Problem statement -> From the entries below, return only the lines starting at the one that contains "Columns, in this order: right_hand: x" and ending at the one that contains "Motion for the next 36", exactly as they stand.

Saved entries
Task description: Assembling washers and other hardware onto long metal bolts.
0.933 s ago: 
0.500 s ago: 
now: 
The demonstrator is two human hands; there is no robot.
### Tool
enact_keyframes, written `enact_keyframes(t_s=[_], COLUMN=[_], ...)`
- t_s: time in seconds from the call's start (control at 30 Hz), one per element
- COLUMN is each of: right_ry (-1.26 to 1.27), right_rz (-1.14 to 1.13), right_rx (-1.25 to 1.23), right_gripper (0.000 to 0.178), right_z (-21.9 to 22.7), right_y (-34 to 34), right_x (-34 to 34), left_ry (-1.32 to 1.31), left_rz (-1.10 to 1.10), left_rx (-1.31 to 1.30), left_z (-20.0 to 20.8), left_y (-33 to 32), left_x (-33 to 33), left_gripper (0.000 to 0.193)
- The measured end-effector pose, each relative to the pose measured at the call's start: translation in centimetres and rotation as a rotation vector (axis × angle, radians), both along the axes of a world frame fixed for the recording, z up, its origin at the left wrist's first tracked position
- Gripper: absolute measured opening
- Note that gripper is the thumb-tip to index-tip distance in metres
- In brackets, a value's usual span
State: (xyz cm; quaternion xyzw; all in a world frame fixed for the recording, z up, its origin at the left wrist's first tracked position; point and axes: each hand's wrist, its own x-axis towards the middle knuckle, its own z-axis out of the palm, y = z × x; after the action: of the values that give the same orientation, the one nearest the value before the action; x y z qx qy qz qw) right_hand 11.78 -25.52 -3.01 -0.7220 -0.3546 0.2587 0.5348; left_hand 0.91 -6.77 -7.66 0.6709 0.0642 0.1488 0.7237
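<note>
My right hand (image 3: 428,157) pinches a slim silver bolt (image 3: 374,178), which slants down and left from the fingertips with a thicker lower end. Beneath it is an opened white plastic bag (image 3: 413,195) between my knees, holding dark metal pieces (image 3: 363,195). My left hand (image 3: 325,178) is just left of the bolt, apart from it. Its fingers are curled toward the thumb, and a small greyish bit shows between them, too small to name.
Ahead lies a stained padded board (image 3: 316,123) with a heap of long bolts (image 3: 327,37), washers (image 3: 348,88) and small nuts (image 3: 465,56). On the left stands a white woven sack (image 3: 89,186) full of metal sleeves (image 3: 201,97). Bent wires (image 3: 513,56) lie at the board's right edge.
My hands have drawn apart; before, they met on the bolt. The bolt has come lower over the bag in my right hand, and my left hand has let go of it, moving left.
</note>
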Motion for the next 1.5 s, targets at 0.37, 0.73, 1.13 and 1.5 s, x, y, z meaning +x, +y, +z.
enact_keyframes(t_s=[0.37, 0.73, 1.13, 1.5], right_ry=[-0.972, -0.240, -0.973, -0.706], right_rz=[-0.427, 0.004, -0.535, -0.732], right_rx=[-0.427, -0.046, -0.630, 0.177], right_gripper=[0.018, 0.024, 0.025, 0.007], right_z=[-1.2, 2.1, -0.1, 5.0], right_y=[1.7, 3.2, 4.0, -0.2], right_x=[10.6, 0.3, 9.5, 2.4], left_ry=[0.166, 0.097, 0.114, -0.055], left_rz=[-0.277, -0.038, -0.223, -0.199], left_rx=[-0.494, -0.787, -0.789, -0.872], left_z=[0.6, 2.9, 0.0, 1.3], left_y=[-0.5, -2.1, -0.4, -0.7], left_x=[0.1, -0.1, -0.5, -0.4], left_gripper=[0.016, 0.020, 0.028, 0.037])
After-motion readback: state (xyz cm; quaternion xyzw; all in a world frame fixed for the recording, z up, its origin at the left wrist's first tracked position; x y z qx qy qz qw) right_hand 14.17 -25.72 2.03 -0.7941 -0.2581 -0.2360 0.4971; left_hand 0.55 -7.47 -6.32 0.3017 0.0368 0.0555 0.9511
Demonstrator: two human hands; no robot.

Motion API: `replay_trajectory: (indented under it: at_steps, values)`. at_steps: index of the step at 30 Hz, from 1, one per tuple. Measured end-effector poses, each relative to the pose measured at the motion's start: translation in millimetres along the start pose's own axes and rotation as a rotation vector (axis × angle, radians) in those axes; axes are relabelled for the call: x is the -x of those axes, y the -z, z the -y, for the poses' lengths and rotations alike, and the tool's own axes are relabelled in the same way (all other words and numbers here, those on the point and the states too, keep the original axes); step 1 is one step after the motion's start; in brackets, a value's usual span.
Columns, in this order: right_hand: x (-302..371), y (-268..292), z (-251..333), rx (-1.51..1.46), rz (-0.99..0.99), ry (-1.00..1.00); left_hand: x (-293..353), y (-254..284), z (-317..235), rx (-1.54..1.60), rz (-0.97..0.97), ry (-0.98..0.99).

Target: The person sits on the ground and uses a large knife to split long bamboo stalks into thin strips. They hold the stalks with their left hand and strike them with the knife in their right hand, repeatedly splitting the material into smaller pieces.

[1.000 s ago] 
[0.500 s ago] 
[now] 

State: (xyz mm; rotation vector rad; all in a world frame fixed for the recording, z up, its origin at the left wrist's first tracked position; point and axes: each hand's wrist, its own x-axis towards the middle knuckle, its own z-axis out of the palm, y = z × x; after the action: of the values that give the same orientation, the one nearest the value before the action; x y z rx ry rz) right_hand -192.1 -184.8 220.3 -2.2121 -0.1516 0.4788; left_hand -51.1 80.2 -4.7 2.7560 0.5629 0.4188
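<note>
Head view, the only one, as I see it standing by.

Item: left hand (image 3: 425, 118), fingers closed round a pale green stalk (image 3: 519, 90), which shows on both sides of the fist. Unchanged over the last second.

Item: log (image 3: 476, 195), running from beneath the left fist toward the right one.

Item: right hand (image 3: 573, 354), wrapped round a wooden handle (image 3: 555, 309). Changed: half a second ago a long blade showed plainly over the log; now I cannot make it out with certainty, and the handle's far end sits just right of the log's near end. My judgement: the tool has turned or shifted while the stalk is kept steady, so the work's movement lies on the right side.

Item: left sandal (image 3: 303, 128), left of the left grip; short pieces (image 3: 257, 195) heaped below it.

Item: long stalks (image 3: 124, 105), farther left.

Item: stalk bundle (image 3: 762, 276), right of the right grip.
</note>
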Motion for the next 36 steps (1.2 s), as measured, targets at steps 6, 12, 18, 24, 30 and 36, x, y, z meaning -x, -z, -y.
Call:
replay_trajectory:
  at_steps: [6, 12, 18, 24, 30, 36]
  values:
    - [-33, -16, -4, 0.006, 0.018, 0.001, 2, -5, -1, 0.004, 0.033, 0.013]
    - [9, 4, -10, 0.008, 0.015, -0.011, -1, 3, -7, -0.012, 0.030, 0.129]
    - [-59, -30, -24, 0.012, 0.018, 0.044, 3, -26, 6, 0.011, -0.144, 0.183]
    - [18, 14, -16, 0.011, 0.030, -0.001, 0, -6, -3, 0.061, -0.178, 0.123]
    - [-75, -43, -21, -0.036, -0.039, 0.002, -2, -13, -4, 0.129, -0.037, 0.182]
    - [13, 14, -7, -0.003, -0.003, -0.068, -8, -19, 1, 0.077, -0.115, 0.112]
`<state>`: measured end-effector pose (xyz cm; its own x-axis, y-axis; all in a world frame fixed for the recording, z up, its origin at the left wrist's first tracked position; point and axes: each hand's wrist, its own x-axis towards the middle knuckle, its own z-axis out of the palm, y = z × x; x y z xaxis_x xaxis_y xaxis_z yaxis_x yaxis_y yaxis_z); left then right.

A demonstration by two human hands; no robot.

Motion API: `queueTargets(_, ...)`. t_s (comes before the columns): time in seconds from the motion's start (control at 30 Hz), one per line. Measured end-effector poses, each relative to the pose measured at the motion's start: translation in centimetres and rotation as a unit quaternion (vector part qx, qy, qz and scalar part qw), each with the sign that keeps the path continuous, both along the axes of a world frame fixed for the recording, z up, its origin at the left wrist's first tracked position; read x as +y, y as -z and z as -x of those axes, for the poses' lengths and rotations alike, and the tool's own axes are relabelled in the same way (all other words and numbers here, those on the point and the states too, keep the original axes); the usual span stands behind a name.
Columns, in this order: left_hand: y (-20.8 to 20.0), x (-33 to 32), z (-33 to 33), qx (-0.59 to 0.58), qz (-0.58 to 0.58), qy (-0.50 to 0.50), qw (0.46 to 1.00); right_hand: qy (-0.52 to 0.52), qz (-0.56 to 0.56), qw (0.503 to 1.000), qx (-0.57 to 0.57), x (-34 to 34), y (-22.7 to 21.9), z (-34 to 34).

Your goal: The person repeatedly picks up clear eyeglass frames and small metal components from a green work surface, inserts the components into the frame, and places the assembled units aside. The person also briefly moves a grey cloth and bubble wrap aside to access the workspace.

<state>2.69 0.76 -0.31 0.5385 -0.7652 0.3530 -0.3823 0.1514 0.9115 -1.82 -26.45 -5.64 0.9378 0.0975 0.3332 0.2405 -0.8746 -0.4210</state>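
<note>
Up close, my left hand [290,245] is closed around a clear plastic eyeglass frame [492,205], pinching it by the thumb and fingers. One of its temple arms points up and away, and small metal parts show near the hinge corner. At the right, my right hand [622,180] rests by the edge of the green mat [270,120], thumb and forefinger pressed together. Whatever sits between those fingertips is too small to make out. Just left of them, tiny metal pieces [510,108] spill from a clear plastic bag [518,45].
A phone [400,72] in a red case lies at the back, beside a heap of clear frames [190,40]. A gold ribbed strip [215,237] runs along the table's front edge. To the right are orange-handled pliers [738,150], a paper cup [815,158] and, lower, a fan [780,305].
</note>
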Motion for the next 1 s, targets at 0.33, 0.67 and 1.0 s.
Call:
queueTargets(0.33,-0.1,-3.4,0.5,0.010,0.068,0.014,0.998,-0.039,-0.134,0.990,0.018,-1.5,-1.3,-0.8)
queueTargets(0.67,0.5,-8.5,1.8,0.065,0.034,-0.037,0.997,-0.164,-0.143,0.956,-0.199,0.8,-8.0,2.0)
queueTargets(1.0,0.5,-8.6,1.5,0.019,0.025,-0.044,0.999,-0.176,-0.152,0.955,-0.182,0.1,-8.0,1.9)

The answer ->
Columns, in this order: right_hand: x (-302..371), y (-268..292), z (-251..333), rx (-1.51..1.46), rz (-0.99..0.99), ry (-1.00..1.00); left_hand: x (-293..353), y (-254..284), z (-317..235), rx (-1.54..1.60), rz (-0.97..0.97), ry (-0.98..0.99).

Target: The person sits on the ground and uses a large knife to split long bamboo stalks into thin strips. They hold the stalks with their left hand and strike them with the knife in their right hand, repeatedly splitting the material into smaller pieces.

[1.000 s ago] 
[0.500 s ago] 
[now] 

State: (xyz mm; rotation vector rad; all in a world frame fixed for the recording, z up, its origin at the left wrist's first tracked position; point and axes: each hand's wrist, its own x-axis towards the middle knuckle, its own z-axis out of the palm, y = z × x; after the action: of the values that give the same orientation, the one nearest the value before the action; x y z rx ry rz) right_hand -192.1 -184.8 220.3 -2.2121 -0.1516 0.4788; left_hand -51.1 80.2 -4.7 2.7560 0.5629 0.4188
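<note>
Head view, the only one, as I see it standing by.

Item: left hand (image 3: 425, 118), fingers closed round a pale green stalk (image 3: 519, 90), which shows on both sides of the fist. Unchanged over the last second.

Item: log (image 3: 476, 195), running from beneath the left fist toward the right one.

Item: right hand (image 3: 573, 354), wrapped round a wooden handle (image 3: 555, 309). Changed: half a second ago a long blade showed plainly over the log; now I cannot make it out with certainty, and the handle's far end sits just right of the log's near end. My judgement: the tool has turned or shifted while the stalk is kept steady, so the work's movement lies on the right side.

Item: left sandal (image 3: 303, 128), left of the left grip; short pieces (image 3: 257, 195) heaped below it.

Item: long stalks (image 3: 124, 105), farther left.

Item: stalk bundle (image 3: 762, 276), right of the right grip.
</note>
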Motion for the next 36 steps (1.2 s), as measured, targets at steps 6, 12, 18, 24, 30 and 36, x, y, z meaning -x, -z, -y.

No additional output will be generated.